EXERCISE:
Apart from the pictures, reproduce the data below exactly as it stands.

SUPPLIED INFORMATION:
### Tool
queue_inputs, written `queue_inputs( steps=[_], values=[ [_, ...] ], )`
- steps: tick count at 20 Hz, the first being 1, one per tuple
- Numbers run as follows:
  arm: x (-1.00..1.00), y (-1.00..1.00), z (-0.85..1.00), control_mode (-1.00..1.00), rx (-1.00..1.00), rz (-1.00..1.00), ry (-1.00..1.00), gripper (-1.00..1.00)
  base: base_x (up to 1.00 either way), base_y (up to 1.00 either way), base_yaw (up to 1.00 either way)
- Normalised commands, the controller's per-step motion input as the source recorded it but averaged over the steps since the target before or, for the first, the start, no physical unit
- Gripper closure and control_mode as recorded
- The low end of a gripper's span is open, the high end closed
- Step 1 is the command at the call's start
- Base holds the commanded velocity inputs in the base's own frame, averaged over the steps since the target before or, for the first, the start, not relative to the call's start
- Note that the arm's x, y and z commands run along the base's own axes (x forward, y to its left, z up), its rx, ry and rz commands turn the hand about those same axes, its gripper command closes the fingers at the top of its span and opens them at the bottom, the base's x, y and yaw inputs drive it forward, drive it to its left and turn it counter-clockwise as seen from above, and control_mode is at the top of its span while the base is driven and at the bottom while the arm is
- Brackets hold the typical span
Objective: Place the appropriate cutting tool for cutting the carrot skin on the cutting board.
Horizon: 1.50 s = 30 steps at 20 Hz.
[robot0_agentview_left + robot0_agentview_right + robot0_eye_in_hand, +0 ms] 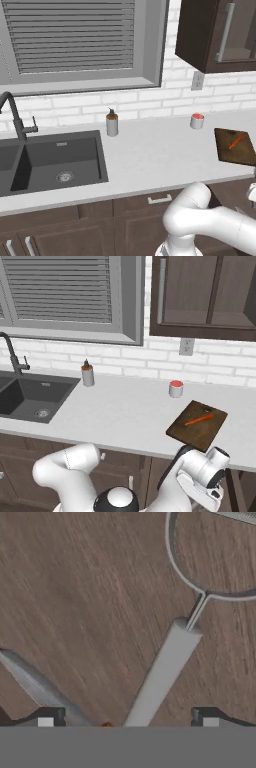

ANSWER FOR THE TASK:
### Tool
queue_inputs, written `queue_inputs( steps=[_], values=[ [_, ...] ], )`
- steps: tick count at 20 Hz, the first being 1, one per tuple
- Numbers run as follows:
  arm: x (-1.00..1.00), y (-1.00..1.00), z (-0.85..1.00), control_mode (-1.00..1.00), rx (-1.00..1.00), rz (-1.00..1.00), ry (-1.00..1.00), gripper (-1.00..1.00)
  base: base_x (up to 1.00 either way), base_y (up to 1.00 either way), base_yaw (up to 1.00 either way)
- Normalised commands, the controller's per-step motion input as the source recorded it but averaged over the steps since the target before or, for the first, the start, no physical unit
- Gripper closure and control_mode as recorded
- The low end of a gripper's span is open, the high end closed
- Step 1 is the command at the call's start
- Base holds the commanded velocity inputs in the base's own frame, averaged over the steps since the target before or, for the first, the start, not relative to the call's start
- Note that the arm's x, y and z commands run along the base's own axes (x forward, y to its left, z up), its rx, ry and rz commands turn the hand about those same axes, its gripper command closes the fingers at the top of its span and opens them at the bottom, the base's x, y and yaw inputs drive it forward, drive it to its left and turn it counter-clockwise as seen from above, and control_mode is at the top of its span while the base is driven and at the bottom while the arm is
- Brackets hold the typical span
Objective: Place the appropriate cutting tool for cutting the carrot skin on the cutting board.
Horizon: 1.50 s = 30 steps at 20 Hz.
[robot0_agentview_left + robot0_agentview_right + robot0_eye_in_hand, +0 ms] 

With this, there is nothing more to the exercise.